The complaint even cites media coverage — including a New York Times comparison finding the products "looked almost identical" — as evidence of systematic copying rather than coincidental similarity.


Three Lessons for Chinese Brands Going Global

1. Build the IP Portfolio Before You Need It

Lululemon's ability to sue Costco across three legal theories simultaneously reflects IP protection built over years, not assembled in response to the threat. Design patent applications have filing deadlines triggered by public disclosure (12 months in the US, 12 months in the EU). Color and trade dress trademarks require years of exclusive use before secondary meaning can be claimed. The time to start is at product launch — or earlier.

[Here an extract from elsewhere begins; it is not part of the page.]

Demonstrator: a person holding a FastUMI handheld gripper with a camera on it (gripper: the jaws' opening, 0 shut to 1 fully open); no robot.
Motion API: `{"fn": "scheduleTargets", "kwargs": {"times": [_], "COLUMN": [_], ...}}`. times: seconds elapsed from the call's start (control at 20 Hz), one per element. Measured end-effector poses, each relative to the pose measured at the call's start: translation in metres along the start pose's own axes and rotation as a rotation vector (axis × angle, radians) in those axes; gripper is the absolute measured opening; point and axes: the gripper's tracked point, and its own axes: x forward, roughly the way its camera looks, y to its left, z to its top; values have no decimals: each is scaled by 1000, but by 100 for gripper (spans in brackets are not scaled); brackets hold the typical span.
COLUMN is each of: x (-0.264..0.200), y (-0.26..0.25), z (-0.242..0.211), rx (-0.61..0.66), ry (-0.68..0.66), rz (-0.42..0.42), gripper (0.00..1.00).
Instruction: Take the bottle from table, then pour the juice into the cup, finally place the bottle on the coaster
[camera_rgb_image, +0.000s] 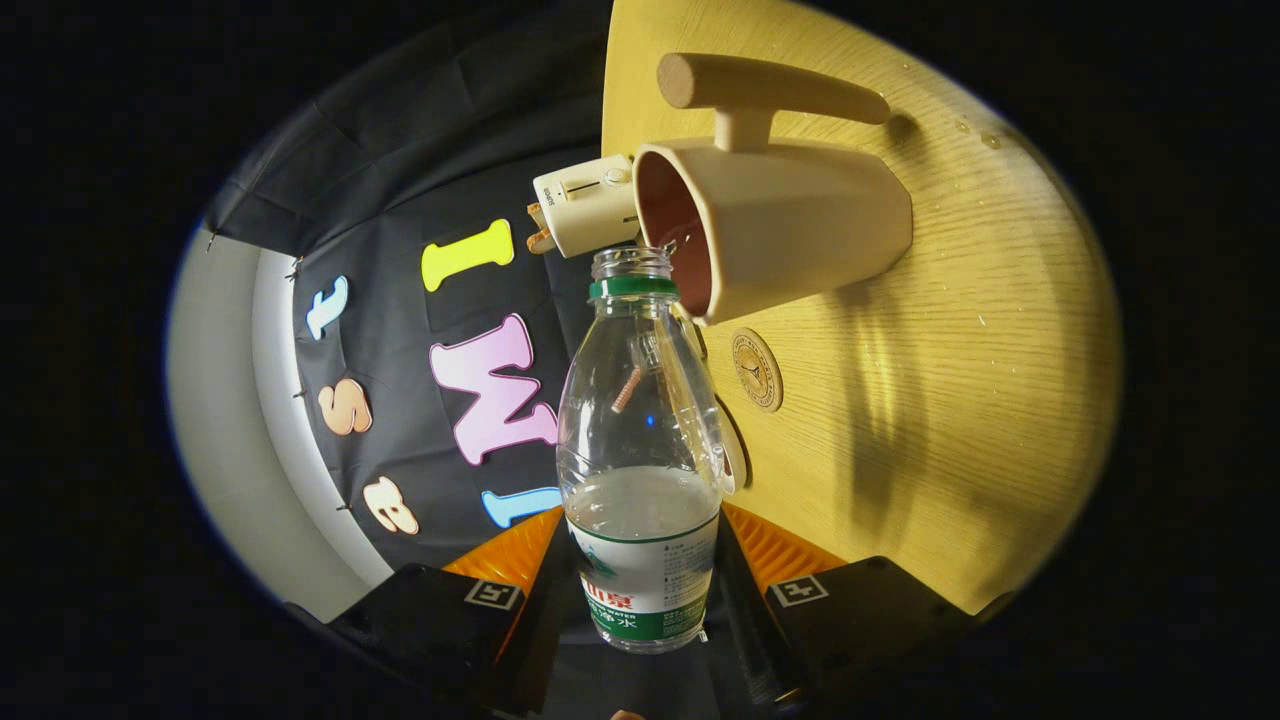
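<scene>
Bottle (640, 440) clamped between both fingers of the tongs (640, 600), cap off, neck rolled sideways toward the cup (770, 225). Open mouth just beside the cup rim, possibly touching; contact not confirmable. Clear liquid pooled in the lower part of the bottle, near the fingers; no stream visible at the mouth.

Stage reached, as a judgement: pickup complete, pour in progress or about to begin. Liquid inside the cup not discernible.

Coaster (757, 370), a round disc on the surface (950, 400), just beside the cup base and near the bottle shoulder, unoccupied. Scattered droplets on the surface beyond the cup. Small pale boxy item (585, 205) behind the cup rim, against the booth cloth.

Remaining: finish the pour, right the bottle, set it down on the coaster, release.
</scene>
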Motion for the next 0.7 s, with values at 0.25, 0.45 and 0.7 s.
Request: {"fn": "scheduleTargets", "kwargs": {"times": [0.25, 0.45, 0.7], "x": [0, 2, 0], "y": [2, 4, 5], "z": [0, 1, -2], "rx": [18, 33, 53], "ry": [-3, -10, -11], "rz": [1, 3, 8], "gripper": [75, 75, 75]}}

2. Layer Multiple Rights Across the Same Product

The power of Lululemon's position comes from the combination: design patents cover specific visual features, trademarks cover names and colors, and trade dress covers the overall aesthetic. A competitor can potentially design around any single right. Designing around three simultaneously, while producing a commercially viable alternative, is significantly harder. This is not redundancy — it is strategic depth.

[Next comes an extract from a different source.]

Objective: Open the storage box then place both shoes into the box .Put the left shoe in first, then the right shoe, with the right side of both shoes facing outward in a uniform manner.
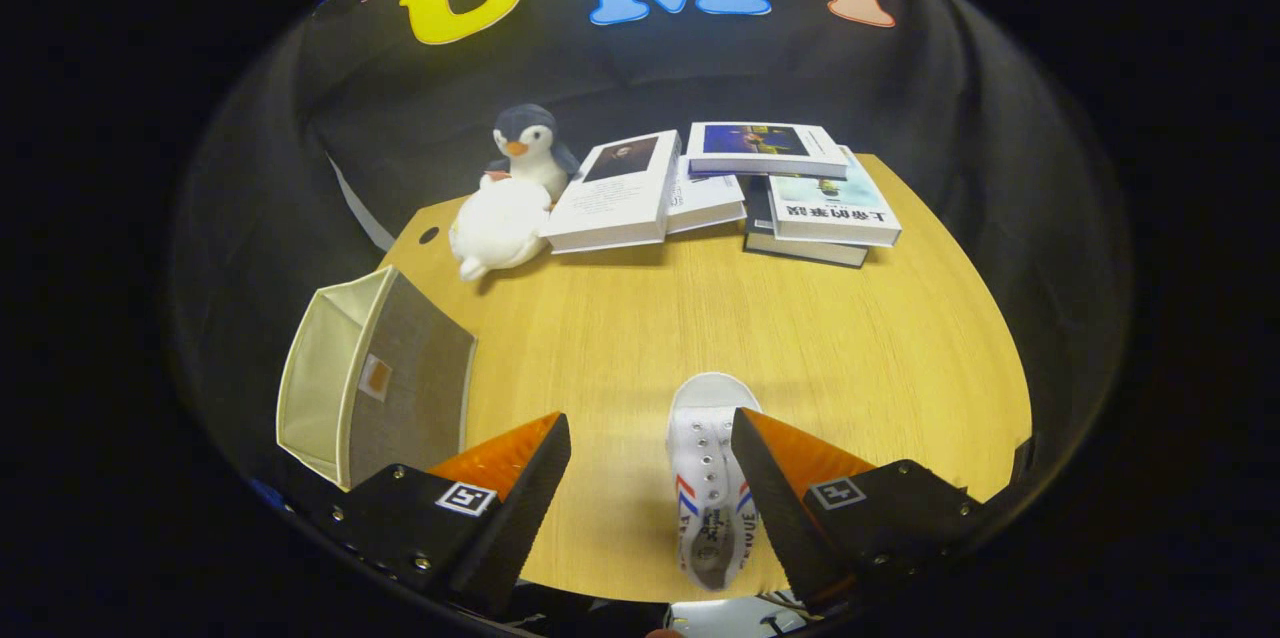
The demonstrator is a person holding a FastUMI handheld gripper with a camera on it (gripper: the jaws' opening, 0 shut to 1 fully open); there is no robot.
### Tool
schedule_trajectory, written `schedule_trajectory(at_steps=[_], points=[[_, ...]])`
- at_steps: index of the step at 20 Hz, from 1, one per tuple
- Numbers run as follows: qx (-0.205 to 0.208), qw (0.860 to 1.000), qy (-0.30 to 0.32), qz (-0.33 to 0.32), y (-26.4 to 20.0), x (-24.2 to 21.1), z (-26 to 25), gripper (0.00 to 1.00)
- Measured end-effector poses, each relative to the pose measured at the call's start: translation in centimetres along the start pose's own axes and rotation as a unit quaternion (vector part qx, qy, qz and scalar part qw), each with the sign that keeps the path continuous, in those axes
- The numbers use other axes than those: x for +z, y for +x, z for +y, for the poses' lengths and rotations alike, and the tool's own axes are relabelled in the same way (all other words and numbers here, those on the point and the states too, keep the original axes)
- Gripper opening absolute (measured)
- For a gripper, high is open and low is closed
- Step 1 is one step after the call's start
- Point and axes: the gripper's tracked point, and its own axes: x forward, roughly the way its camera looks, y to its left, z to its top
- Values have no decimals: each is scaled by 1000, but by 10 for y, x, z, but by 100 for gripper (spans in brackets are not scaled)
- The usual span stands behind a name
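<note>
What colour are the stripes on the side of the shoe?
Red and blue stripes on the white canvas shoe, seen in the gripper view between the open gripper's jaws.

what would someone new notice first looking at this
Likely the white shoe on the wooden table, lying between the open gripper fingers, close against the right one, toe pointing away. Next, the beige storage box at the table's edge beyond the left finger. At the far side sit a plush penguin, a white plush toy and scattered books.
</note>
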Motion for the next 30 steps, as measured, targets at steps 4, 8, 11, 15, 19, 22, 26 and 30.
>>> schedule_trajectory(at_steps=[4, 8, 11, 15, 19, 22, 26, 30], points=[[-19, 1000, 0, 19, 5, -20, -30, 98], [-36, 998, -2, 42, 10, -39, -55, 98], [-43, 997, -4, 68, 16, -58, -68, 98], [-51, 993, -11, 105, 26, -84, -80, 98], [-62, 988, -17, 138, 35, -102, -88, 98], [-67, 985, -20, 157, 42, -112, -91, 98], [-56, 984, -15, 169, 51, -115, -83, 89], [-31, 983, -5, 180, 55, -117, -69, 66]])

3. Enforcement Action Itself Is Brand Communication

Lululemon's lawsuit generated coverage in the New York Times, Reuters, Bloomberg, and CNN. Whatever the eventual legal outcome, the filing sent a clear market signal: this brand takes its IP seriously, has documented rights to enforce, and will act on them. For Chinese brands building premium positioning in international markets, strategic enforcement — when the IP foundation is solid — amplifies brand credibility alongside legal protection.

Conclusion

The Lululemon v. Costco case is still in early stages, and its eventual resolution will depend on fact-specific analysis that no one can predict with certainty at this stage. But the case already demonstrates something important: the brands best positioned to protect their market position are those that built layered IP rights systematically, over time, before the competitive threat materialized.

For Chinese brands at any stage of international expansion — whether entering the US market for the first time or already operating at scale — the architecture of this case offers a practical framework. Design patents, trademarks (including color and product-line marks), and trade dress are not luxury IP tools reserved for established multinationals. They are accessible to any brand willing to build them early.